En France, pour appliquer les programmes de 1882, un personnel préparé à sa nouvelle tâche était indispensable ; or, à cet égard, les écoles normales, qui pouvaient seules initier les instituteurs, se trouvaient prises au dépourvu.

Avant la fin de l'année 1882, le ministère de l'instruction publique chargea Salicis, à son retour d'une mission dans les pays du Nord où il avait étudié l'installation du travail manuel scolaire, d'organiser à Paris des cours normaux pour le nouvel enseignement. Ces cours, ouverts le 2 décembre 1882, dans le bâtiment de l'ancienne école Pape-Carpantier, rue Louis Thuillier, furent transformés, le 1er janvier 1884, en une Ecole normale spéciale de travail manuel ; mais par décret du 4 septembre de la même année, l'école nouvellement constituée, et qui avait prépare déjà 72 maîtres, fut réunie à celle de Saint-Cloud.

Les partisans de l'enseignement manuel regrettèrent cette dernière mesure. Sans admettre comme indispensable l'établissement, à titre définitif, d'une école spéciale de travail manuel, ils avaient estimé que cinq ou six ans de fonctionnement d'une installation achevée, et reconnue au moins utile, auraient permis de préparer, pour les écoles normales et les écoles primaires supérieures, des maîtres capables de donner une première et vigoureuse impulsion à un genre d'éducation qui paraissait en faveur et qu'on proclamait nécessaire.

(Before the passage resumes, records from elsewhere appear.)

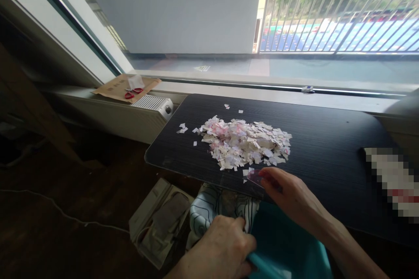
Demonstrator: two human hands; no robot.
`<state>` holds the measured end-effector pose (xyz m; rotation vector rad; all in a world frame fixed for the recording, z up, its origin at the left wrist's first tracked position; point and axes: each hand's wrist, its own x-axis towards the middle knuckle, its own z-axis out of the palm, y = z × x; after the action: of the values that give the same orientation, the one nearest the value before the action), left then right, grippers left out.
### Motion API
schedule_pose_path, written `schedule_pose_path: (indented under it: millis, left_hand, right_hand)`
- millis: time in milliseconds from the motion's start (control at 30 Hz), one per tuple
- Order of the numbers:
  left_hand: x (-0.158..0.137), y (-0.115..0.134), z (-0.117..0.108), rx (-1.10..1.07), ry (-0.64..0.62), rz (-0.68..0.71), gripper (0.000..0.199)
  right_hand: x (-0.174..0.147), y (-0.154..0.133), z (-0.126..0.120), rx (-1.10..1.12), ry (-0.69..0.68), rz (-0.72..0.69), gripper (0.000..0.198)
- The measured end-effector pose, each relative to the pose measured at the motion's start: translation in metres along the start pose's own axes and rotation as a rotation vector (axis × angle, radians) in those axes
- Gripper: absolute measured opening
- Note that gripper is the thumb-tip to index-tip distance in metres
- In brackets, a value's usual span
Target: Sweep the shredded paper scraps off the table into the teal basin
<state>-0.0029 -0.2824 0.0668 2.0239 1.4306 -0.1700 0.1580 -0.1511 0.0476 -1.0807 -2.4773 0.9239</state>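
A heap of small cut paper scraps [245, 144], mostly white with some pinkish ones, lies on a dark wood-grain table [327, 139]. At the table's front edge my right hand [291, 192] pinches a pink see-through plastic piece [254, 177], its far end close to a few loose scraps. My left hand [224, 244] is closed on the rim of a teal plastic bin [294, 239], which sits below the table edge. The bin's lower part is out of view, and its near side is partly covered by my left hand.
Red-handled scissors [133, 92] lie on a brown envelope [113, 88] on the windowsill, beside a white radiator [153, 103]. An open box [160, 222] stands on the floor at left, near a striped cloth [206, 209]. A blurred-out item [393, 178] rests at the table's right.
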Motion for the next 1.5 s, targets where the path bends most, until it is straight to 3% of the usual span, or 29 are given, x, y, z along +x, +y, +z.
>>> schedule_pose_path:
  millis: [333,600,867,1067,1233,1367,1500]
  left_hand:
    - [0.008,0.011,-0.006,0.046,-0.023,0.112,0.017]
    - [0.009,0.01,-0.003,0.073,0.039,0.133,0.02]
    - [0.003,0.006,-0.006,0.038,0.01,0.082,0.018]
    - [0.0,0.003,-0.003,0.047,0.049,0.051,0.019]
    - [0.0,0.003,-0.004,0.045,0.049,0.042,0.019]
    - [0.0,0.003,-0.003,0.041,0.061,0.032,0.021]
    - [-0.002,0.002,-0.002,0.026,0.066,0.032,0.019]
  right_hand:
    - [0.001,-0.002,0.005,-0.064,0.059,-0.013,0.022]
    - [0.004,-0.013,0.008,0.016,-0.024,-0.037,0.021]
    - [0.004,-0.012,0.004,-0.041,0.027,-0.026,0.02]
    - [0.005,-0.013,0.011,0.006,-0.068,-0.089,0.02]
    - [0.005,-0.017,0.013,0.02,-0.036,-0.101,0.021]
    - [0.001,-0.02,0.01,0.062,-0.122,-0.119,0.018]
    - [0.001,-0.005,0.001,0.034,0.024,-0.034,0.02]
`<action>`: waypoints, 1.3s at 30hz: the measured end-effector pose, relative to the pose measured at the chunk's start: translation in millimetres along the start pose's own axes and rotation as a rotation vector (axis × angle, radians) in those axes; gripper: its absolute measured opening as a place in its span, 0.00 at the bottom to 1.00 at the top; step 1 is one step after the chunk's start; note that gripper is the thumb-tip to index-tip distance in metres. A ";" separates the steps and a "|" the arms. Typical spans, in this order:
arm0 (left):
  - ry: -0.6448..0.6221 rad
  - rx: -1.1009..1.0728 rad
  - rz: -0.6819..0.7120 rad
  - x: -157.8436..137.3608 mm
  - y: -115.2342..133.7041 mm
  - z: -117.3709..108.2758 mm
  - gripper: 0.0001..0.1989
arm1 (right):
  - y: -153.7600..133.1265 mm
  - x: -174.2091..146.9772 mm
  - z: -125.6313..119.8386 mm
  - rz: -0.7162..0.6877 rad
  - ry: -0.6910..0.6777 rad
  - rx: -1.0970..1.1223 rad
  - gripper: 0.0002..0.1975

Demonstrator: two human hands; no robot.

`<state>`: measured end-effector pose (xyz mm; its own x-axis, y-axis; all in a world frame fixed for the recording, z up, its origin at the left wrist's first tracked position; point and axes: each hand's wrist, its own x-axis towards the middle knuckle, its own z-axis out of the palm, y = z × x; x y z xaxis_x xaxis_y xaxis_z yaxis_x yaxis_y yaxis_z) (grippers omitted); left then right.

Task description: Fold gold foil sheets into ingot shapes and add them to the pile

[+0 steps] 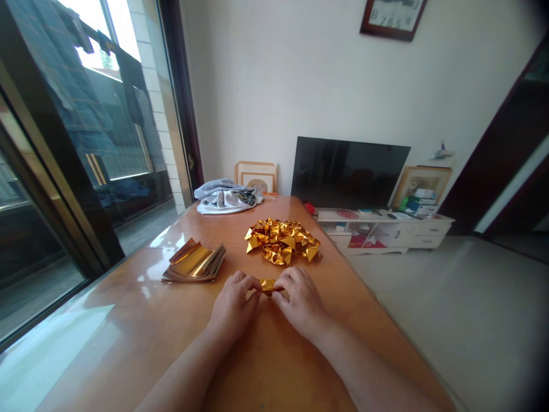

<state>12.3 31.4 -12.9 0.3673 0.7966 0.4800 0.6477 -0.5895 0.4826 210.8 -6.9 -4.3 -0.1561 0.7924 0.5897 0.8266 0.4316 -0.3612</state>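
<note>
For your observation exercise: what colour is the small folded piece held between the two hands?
Shiny gold; the folded piece shows best in the head view, pinched between both hands.

Wooden table (128,343), orange-brown, glossy top, window glare along left side. Stack of flat gold foil sheets (194,264) lying left of centre, edges fanned, slightly uneven. Heap of folded gold foil pieces (282,240) at centre, just right of stack, apart from it. Bundle of grey-white cloth (226,197) at far end near wall. Small red object (309,207) at far right corner, too small to identify. Near end of table bare wood.
</note>
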 end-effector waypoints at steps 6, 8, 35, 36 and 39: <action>0.057 0.101 0.059 1.7 0.0 -0.7 0.04 | -0.2 1.3 -0.8 -0.017 0.030 0.026 0.04; 0.060 0.111 0.073 1.8 -0.2 -0.3 0.04 | 0.0 1.5 -1.0 -0.022 0.029 0.026 0.04; 0.005 -0.097 -0.004 -0.3 -6.2 1.1 0.08 | 21.5 2.4 2.4 0.195 0.063 0.355 0.10; 0.022 -0.100 -0.001 -0.2 -6.7 2.0 0.07 | 22.0 2.5 3.6 0.272 0.061 0.418 0.07; 0.041 -0.109 0.028 -0.1 -7.5 4.6 0.08 | 23.0 2.8 7.8 0.484 0.011 0.602 0.09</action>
<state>10.5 36.4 -20.0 0.3555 0.7748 0.5227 0.5601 -0.6243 0.5445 225.1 8.6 -16.6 0.1559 0.9497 0.2715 0.3645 0.2002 -0.9094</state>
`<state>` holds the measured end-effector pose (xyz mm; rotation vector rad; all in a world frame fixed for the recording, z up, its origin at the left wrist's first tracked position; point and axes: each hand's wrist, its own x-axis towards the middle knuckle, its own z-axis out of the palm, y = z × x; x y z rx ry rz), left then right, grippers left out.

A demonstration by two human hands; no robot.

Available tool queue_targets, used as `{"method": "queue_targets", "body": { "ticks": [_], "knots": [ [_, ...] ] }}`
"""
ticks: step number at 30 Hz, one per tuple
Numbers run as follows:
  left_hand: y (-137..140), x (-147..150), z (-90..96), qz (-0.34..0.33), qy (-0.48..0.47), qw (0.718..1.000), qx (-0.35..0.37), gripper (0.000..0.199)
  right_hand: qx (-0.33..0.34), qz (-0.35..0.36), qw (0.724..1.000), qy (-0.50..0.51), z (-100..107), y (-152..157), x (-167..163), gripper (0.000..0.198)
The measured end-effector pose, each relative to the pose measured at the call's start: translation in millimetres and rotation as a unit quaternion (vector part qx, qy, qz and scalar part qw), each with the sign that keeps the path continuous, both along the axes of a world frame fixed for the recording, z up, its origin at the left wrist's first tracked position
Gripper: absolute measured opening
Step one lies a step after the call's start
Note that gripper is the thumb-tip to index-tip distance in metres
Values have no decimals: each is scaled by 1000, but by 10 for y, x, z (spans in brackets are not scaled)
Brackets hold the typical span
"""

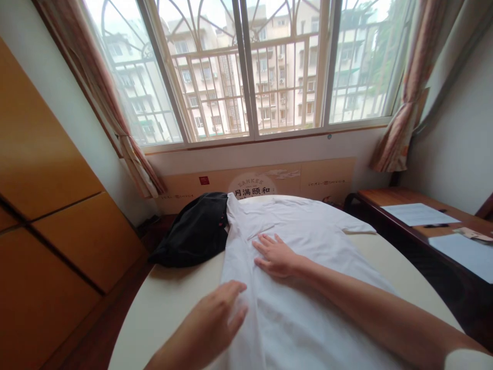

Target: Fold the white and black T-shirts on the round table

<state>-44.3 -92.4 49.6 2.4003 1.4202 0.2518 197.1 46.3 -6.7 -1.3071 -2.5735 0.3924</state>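
A white T-shirt (308, 226) lies spread over a round cream table (157, 308), one sleeve reaching out at the far right. Its left side is folded inward in a long strip that runs toward me. My right hand (275, 255) rests flat on the shirt near its middle, fingers spread. Just over the folded left edge is my left hand (219, 313), fingers apart and slightly bent, with nothing visible in it. Whether the left fingertips touch the cloth I cannot tell. A black garment (194, 231) lies bunched at the table's left, against the shirt.
A wooden desk (408, 200) with papers (419, 214) and a pen (436, 225) stands at the right. Behind the table, a printed cardboard panel (192, 185) leans below the barred window (250, 77). An orange-brown cabinet (77, 231) is on the left.
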Motion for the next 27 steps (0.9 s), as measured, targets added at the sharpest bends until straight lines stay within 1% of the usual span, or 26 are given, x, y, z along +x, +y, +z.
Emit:
{"method": "queue_targets", "body": {
  "ticks": [1, 2, 3, 5, 7, 9, 10, 12, 14, 16, 19, 23, 27],
  "knots": [
    [265, -27, -62, 16, 1, 998, 62, 43, 6, -1, 1000, 1, 9, -31, -1, 74],
    [538, -56, -122, 18, 4, 994, 109, 47, 11, 3, 1000, 1, 16, -65, -2, 76],
    [810, -83, -174, 17, 17, 990, 141, 50, 14, 12, 1000, 0, 22, -99, -3, 77],
    [1317, -106, -242, 16, 62, 982, 178, 55, 10, 39, 999, -1, 27, -164, -4, 82],
    [1737, -64, -263, 14, 97, 970, 221, 56, 1, 56, 998, -1, 29, -216, -1, 86],
    [2058, 43, -262, 10, 120, 958, 260, 56, -1, 53, 999, 4, 33, -255, 4, 89],
    [2185, 113, -263, 7, 130, 955, 268, 55, -2, 49, 999, 5, 38, -274, 8, 91],
    [2389, 259, -281, 10, 151, 958, 245, 55, -6, 45, 999, 7, 52, -321, 19, 93],
    [2548, 384, -322, 28, 178, 966, 187, 59, -4, 48, 999, 9, 70, -389, 37, 94],
    [2674, 470, -372, 59, 205, 967, 142, 65, 3, 57, 998, 15, 88, -479, 59, 95],
    [2820, 542, -426, 95, 221, 964, 116, 72, 9, 79, 997, 26, 106, -628, 87, 94],
    [2957, 618, -435, 129, 228, 963, 69, 75, 18, 110, 993, 46, 111, -783, 92, 91],
    [3048, 729, -462, 144, 217, 963, 68, 73, 25, 144, 988, 57, 122, -854, 57, 88]
  ]
}}
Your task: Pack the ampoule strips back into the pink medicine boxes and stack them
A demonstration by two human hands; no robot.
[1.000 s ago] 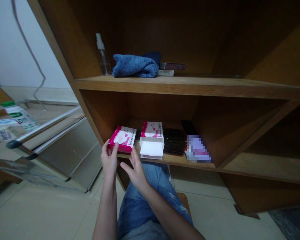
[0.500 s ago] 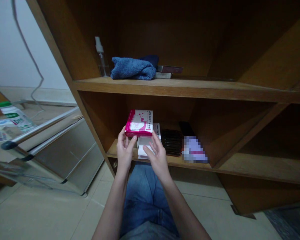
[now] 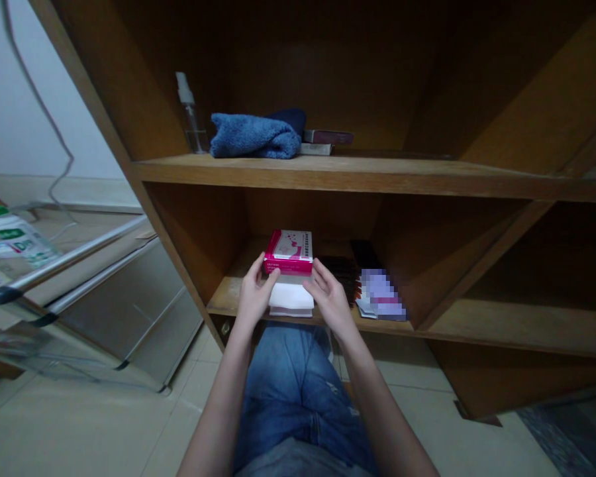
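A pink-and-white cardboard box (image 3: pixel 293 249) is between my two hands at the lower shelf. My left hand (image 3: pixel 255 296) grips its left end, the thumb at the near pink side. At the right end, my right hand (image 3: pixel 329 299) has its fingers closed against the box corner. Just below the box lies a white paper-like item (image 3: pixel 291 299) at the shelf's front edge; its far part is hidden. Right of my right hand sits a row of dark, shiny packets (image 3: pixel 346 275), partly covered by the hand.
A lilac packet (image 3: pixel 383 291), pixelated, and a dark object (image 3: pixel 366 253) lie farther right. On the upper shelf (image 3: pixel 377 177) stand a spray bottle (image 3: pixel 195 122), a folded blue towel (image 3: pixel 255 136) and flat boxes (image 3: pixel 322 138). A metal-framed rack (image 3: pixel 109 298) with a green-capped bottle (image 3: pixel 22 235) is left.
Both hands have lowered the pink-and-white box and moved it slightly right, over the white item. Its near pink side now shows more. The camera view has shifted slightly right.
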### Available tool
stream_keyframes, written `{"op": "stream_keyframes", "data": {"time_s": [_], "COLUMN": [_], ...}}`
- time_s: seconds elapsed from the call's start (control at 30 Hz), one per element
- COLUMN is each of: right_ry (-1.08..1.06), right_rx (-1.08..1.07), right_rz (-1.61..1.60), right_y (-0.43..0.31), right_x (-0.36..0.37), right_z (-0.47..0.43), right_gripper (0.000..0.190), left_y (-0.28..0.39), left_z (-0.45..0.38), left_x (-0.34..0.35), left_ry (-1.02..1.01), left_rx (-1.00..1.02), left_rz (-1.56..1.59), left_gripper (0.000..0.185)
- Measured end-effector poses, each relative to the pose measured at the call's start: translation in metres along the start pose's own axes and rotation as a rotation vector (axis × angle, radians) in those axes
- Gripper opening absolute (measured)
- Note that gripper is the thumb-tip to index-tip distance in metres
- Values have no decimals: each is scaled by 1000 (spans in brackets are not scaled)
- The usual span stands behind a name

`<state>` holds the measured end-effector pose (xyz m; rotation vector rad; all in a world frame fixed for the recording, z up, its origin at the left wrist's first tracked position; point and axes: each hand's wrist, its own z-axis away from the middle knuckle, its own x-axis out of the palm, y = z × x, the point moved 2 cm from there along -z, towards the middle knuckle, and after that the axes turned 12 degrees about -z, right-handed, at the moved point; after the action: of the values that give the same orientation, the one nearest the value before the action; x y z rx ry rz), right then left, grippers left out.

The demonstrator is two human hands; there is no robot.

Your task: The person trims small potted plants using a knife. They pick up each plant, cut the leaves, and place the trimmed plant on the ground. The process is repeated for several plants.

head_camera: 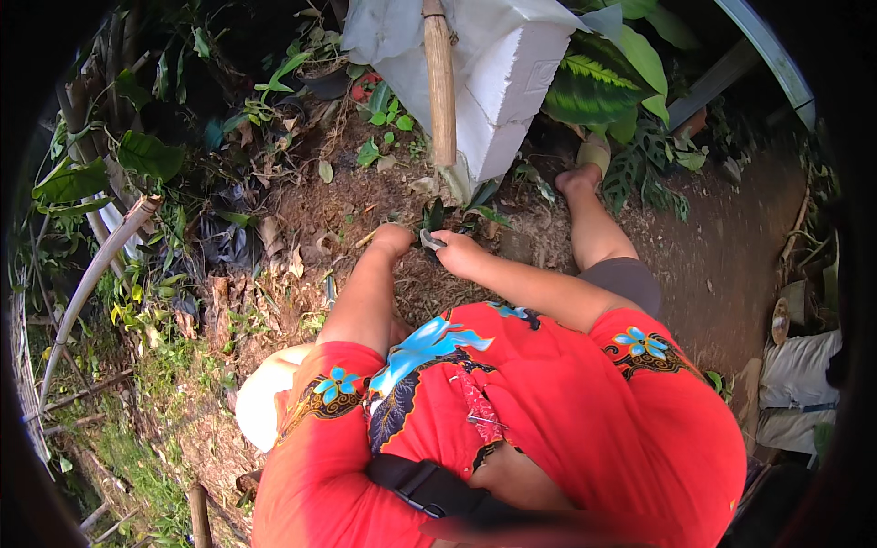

L'enseignement de l'école disparue fut partiellement transporté à Saint-Cloud, où on le subit plutôt qu'on ne l'accepta : il ne constituait guère qu'un accessoire dans une organisation beaucoup plus compréhensive, et on le traita en conséquence.

Heureusement pour l'enseignement manuel, son organisateur en France ne l'abandonna point, et, en moins de trois années, Salicis put faire installer, dans la plupart des écoles normales d'instituteurs, des ateliers pour le travail du bois et du fer, pour le cartonnage, la stéréotomie et le modelage, enfin un laboratoire pour les manipulations élémentaires.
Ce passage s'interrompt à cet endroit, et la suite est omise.